I’m lost in thought, looking down, when my boss yells, “Olivia!, you have a customer in front of you!” I look up and – oh my! – it’s HIM! Shimper Vague is here, in this store, hot as the sun, wait, hotter than the sun!, and I’m melting in his presence …

“Miss Gasm,” Shimper says. The way he says my name sends shivers down to my hoo-ha. It’s neat-o mosquito. Suddenly I realize, oh, the effect he has on me is sexual! I get it now! At twenty-two years of age, memories of health class come flooding back to me. More importantly, the most poignant line of Kindergarten Cop comes back to me, “Boys have penises, and girls have vaginas.”

Shimper interrupts my revelry with a statement, “Oh, Miss Gasm, I wish I could know what you’re thinking.”
“Oh, just thinking about birds … and bees,” I realize I’m blushing, and my statement has just made me turn the color of the Communist Manifesto. Get it? Cause it’s written by a bunch of red commie bastards! I’m so clever. For once, Shimper seems at a loss for words. I take this opportunity to seize the upper hand, and coolly say, “what can I help you with, Mr. Vague?”
“Some supplies,” he’s recovered his cool so quickly!, “I need some rope, and a board.”
“Ok, the rope is on aisle four … do you need manilla rope?
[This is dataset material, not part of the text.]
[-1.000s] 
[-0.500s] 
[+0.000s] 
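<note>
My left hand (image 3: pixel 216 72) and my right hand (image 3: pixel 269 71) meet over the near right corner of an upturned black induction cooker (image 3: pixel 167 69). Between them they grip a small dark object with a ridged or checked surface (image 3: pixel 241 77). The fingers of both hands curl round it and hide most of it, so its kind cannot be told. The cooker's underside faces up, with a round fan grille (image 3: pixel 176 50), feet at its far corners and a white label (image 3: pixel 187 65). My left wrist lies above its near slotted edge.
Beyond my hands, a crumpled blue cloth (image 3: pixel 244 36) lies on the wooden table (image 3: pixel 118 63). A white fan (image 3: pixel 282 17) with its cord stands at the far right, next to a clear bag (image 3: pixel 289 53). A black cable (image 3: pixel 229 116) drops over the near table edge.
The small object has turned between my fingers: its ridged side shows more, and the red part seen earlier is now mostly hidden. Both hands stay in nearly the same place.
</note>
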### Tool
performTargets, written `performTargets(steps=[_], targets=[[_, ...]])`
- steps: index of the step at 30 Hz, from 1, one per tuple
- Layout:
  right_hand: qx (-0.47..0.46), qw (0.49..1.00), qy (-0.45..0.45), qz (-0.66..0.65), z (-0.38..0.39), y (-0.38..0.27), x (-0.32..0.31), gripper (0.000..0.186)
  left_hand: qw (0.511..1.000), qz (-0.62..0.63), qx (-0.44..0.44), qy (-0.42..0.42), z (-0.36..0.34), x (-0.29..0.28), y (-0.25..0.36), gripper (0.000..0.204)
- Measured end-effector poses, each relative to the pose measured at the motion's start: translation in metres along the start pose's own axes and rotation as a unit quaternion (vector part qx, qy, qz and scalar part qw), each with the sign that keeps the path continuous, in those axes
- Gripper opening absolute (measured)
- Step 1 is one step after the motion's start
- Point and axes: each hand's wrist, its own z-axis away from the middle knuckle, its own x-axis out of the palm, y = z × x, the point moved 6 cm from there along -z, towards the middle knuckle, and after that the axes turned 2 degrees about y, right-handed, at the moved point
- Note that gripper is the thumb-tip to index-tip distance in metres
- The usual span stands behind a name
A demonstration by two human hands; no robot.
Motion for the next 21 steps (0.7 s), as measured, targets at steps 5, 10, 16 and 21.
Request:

Or nylon? Or polypro?” Mr. Vague’s eyes simmer with heat, with each type of rope I list his eyes go to a new level of smoldering. If I had to compare it to something, I wouldn’t, because I’m bad at that.
“Lead the way …,” Shimper says huskily, quietly, hotly. I feel like Shimper, because I wish I could know what he was thinking! As though he’s reading my mind, he suddenly stops, grabs my hand (and it’s electric! boogie-woogie-woogie!), and begins to speak, “Miss Gasm … I find your knowledge of ropes very … alluring. I have apparently never encountered anyone with knowledge of ropes even though I run in kinky rope-loving circles, and … I have a proposition for you … Have dinner with me tonight at a fancy hotel?”
“I guess you’ve … roped me into dinner,” I say, as I hand Shimper some rope.
“Oh, Gasm.” He says, and something down there is all whoop-whoop!, time to go to party-town!